= Aim of the task =
Return every record in full. Match each one exactly.

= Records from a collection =
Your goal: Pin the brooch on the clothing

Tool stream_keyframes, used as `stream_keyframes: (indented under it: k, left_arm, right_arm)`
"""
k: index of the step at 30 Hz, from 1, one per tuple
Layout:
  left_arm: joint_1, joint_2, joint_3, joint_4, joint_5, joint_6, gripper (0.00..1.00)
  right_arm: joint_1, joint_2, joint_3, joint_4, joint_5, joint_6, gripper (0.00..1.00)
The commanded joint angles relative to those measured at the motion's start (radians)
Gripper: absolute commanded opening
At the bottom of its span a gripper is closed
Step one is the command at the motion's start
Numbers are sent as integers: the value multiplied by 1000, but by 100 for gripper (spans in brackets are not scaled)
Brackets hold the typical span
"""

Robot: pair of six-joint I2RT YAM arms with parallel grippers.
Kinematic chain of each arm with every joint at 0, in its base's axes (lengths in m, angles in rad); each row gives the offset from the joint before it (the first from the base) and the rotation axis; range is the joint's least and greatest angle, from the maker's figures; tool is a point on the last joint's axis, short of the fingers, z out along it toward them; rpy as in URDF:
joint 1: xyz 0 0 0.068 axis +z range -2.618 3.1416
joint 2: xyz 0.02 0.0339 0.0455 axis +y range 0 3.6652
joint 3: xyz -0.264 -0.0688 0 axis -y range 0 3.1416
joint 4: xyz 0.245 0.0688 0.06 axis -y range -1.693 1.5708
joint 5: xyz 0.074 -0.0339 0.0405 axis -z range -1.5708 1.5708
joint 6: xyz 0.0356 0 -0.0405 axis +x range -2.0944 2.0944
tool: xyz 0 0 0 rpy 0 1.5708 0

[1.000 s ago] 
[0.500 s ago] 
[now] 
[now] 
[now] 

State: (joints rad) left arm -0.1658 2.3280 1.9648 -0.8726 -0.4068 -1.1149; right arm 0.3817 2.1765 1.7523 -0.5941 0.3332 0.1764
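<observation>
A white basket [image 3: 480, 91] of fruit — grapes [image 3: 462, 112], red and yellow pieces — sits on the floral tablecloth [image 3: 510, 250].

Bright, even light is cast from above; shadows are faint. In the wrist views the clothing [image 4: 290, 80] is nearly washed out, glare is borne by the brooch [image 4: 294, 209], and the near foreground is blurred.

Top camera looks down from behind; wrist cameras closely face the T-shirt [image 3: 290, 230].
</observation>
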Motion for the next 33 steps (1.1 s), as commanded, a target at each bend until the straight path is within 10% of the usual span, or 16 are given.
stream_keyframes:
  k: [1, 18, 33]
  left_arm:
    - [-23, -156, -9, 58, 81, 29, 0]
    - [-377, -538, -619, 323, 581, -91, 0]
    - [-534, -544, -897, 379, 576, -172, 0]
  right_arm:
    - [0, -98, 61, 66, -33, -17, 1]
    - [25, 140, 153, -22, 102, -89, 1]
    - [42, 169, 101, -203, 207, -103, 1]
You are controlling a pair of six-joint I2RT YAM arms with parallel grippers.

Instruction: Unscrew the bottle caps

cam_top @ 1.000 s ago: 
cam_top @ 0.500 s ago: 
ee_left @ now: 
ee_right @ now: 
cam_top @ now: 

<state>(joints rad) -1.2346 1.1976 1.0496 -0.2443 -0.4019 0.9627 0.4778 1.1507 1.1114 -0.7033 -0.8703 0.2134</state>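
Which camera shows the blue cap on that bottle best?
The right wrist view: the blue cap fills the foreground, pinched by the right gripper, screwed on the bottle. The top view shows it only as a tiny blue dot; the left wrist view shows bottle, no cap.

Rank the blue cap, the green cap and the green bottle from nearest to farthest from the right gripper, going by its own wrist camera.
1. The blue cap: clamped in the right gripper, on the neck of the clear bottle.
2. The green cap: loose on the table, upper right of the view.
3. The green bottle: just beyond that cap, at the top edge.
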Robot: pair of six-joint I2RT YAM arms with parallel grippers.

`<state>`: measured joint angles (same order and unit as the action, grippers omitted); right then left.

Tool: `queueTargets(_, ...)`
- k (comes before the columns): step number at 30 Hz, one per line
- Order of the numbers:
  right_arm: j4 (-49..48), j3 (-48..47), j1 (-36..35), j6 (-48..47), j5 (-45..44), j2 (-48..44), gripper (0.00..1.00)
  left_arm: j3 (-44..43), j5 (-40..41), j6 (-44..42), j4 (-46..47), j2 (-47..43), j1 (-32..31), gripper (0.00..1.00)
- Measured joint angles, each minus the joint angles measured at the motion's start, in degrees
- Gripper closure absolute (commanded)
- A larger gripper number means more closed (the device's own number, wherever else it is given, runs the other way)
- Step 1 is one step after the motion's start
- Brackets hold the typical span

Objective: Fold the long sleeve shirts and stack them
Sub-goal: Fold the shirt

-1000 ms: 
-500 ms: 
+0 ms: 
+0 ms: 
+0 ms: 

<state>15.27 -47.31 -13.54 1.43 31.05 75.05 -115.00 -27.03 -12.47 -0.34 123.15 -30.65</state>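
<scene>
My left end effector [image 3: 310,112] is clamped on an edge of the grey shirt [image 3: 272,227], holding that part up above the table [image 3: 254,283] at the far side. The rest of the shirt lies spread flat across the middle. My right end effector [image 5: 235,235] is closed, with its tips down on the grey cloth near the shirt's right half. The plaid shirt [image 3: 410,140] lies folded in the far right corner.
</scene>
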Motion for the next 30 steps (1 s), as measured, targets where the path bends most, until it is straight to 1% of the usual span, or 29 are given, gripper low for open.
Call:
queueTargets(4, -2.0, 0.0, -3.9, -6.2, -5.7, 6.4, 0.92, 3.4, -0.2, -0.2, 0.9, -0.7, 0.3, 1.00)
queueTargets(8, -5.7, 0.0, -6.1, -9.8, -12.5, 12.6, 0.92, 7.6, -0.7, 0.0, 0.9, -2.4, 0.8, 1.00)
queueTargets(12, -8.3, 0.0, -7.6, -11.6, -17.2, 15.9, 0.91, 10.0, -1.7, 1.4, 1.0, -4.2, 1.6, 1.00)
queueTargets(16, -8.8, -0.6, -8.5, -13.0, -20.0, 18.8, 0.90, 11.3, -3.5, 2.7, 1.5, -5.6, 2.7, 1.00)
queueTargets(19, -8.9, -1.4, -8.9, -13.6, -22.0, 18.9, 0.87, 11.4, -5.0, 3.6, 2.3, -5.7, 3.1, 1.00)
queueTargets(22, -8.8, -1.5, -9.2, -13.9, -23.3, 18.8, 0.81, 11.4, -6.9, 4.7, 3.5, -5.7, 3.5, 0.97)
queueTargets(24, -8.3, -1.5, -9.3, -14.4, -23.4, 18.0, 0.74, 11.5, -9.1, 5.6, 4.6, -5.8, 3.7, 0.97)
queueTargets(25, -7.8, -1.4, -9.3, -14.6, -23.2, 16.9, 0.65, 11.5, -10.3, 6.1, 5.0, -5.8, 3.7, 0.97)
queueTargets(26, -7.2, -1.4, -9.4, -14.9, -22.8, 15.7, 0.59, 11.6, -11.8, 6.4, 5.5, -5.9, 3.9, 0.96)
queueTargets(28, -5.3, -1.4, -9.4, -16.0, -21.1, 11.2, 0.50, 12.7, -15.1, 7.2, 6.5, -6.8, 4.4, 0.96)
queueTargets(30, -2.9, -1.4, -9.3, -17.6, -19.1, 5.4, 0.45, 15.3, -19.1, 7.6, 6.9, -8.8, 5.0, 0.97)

= Written response =
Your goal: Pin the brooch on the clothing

Tool stream_keyframes, used as `stream_keyframes: (indented under it: k, left_arm, right_arm)`
"""
k: index of the step at 30 Hz, from 1, one per tuple
Layout:
  left_arm: joint_1, joint_2, joint_3, joint_4, joint_5, joint_6, gripper (0.00..1.00)
  right_arm: joint_1, joint_2, joint_3, joint_4, joint_5, joint_6, gripper (0.00..1.00)
The commanded joint angles relative to those measured at the motion's start (radians)
Gripper: absolute commanded opening
At the bottom of its span a gripper is closed
Step one is the command at the motion's start
Numbers are sent as integers: the value multiplied by 1000, but by 100 for gripper (spans in brackets are not scaled)
Brackets hold the typical span
"""

Robot: pair of six-joint I2RT YAM arms with parallel grippers.
Kinematic chain of each arm with every joint at 0, in its base's axes (lengths in m, angles in rad); each row gives the offset from the joint before it (the first from the base) and the rotation axis; range is the joint's least and greatest angle, from the maker's figures; tool is a point on the last joint's axis, short of the fingers, z out along it toward them; rpy as in URDF:
joint 1: xyz 0 0 0.068 axis +z range -2.618 3.1416
joint 2: xyz 0.02 0.0339 0.0455 axis +y range 0 3.6652
joint 3: xyz -0.264 -0.0688 0 axis -y range 0 3.1416
joint 4: xyz 0.245 0.0688 0.06 axis -y range -1.693 1.5708
joint 5: xyz 0.074 -0.0339 0.0405 axis -z range -1.5708 1.5708
joint 6: xyz 0.0356 0 -0.0405 axis +x range -2.0944 2.0944
tool: xyz 0 0 0 rpy 0 1.5708 0

[1.000 s ago] 
[0.500 s ago] 
[now] 
[now] 
[now] 

State: (joints rad) left arm -0.1658 2.3280 1.9648 -0.8726 -0.4068 -1.1149; right arm 0.3817 2.1765 1.7523 -0.5941 0.3332 0.1764
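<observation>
A white basket [image 3: 480, 91] of fruit — grapes [image 3: 462, 112], red and yellow pieces — sits on the floral tablecloth [image 3: 510, 250].

Bright, even light is cast from above; shadows are faint. In the wrist views the clothing [image 4: 290, 80] is nearly washed out, glare is borne by the brooch [image 4: 294, 209], and the near foreground is blurred.

Top camera looks down from behind; wrist cameras closely face the T-shirt [image 3: 290, 230].
</observation>
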Motion for the next 33 steps (1.1 s), as commanded, a target at each bend until the straight path is within 10% of the usual span, or 16 are given.
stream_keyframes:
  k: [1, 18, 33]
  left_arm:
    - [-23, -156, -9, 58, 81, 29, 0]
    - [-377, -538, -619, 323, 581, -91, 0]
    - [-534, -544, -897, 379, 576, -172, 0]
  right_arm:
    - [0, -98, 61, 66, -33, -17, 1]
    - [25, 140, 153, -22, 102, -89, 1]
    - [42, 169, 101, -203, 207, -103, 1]
You are controlling a pair of six-joint I2RT YAM arms with parallel grippers.

Instruction: Unscrew the bottle caps

cam_top @ 1.000 s ago: 
cam_top @ 0.500 s ago: 
ee_left @ now: 
ee_right @ now: 
cam_top @ now: 

<state>(joints rad) -1.2346 1.1976 1.0496 -0.2443 -0.4019 0.9627 0.4778 1.1507 1.1114 -0.7033 -0.8703 0.2134</state>
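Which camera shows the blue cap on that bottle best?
The right wrist view: the blue cap fills the foreground, pinched by the right gripper, screwed on the bottle. The top view shows it only as a tiny blue dot; the left wrist view shows bottle, no cap.

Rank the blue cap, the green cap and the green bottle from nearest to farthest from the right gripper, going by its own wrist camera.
1. The blue cap: clamped in the right gripper, on the neck of the clear bottle.
2. The green cap: loose on the table, upper right of the view.
3. The green bottle: just beyond that cap, at the top edge.
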Robot: pair of six-joint I2RT YAM arms with parallel grippers.

`<state>`: measured joint angles (same order and unit as the action, grippers omitted); right then left.

Tool: `queueTargets(_, ...)`
- k (comes before the columns): step number at 30 Hz, one per line
- Order of the numbers:
  right_arm: j4 (-49..48), j3 (-48..47), j1 (-36..35), j6 (-48..47), j5 (-45..44), j2 (-48..44), gripper (0.00..1.00)
  left_arm: j3 (-44..43), j5 (-40..41), j6 (-44..42), j4 (-46..47), j2 (-47..43), j1 (-32..31), gripper (0.00..1.00)
- Measured joint angles, each minus the joint angles measured at the motion's start, in degrees
- Gripper closure absolute (commanded)
- A larger gripper number means more closed (the device's own number, wherever else it is given, runs the other way)
- Step 1 is one step after the motion's start
- Brackets hold the typical span

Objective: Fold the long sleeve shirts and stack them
Sub-goal: Fold the shirt

-1000 ms: 
-500 ms: 
+0 ms: 
+0 ms: 
+0 ms: 

<state>15.27 -47.31 -13.54 1.43 31.05 75.05 -115.00 -27.03 -12.47 -0.34 123.15 -30.65</state>
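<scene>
My left end effector [image 3: 310,112] is clamped on an edge of the grey shirt [image 3: 272,227], holding that part up above the table [image 3: 254,283] at the far side. The rest of the shirt lies spread flat across the middle. My right end effector [image 5: 235,235] is closed, with its tips down on the grey cloth near the shirt's right half. The plaid shirt [image 3: 410,140] lies folded in the far right corner.
</scene>
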Motion for the next 30 steps (1 s), as measured, targets where the path bends most, until it is straight to 1% of the usual span, or 29 are given, gripper low for open.
Call:
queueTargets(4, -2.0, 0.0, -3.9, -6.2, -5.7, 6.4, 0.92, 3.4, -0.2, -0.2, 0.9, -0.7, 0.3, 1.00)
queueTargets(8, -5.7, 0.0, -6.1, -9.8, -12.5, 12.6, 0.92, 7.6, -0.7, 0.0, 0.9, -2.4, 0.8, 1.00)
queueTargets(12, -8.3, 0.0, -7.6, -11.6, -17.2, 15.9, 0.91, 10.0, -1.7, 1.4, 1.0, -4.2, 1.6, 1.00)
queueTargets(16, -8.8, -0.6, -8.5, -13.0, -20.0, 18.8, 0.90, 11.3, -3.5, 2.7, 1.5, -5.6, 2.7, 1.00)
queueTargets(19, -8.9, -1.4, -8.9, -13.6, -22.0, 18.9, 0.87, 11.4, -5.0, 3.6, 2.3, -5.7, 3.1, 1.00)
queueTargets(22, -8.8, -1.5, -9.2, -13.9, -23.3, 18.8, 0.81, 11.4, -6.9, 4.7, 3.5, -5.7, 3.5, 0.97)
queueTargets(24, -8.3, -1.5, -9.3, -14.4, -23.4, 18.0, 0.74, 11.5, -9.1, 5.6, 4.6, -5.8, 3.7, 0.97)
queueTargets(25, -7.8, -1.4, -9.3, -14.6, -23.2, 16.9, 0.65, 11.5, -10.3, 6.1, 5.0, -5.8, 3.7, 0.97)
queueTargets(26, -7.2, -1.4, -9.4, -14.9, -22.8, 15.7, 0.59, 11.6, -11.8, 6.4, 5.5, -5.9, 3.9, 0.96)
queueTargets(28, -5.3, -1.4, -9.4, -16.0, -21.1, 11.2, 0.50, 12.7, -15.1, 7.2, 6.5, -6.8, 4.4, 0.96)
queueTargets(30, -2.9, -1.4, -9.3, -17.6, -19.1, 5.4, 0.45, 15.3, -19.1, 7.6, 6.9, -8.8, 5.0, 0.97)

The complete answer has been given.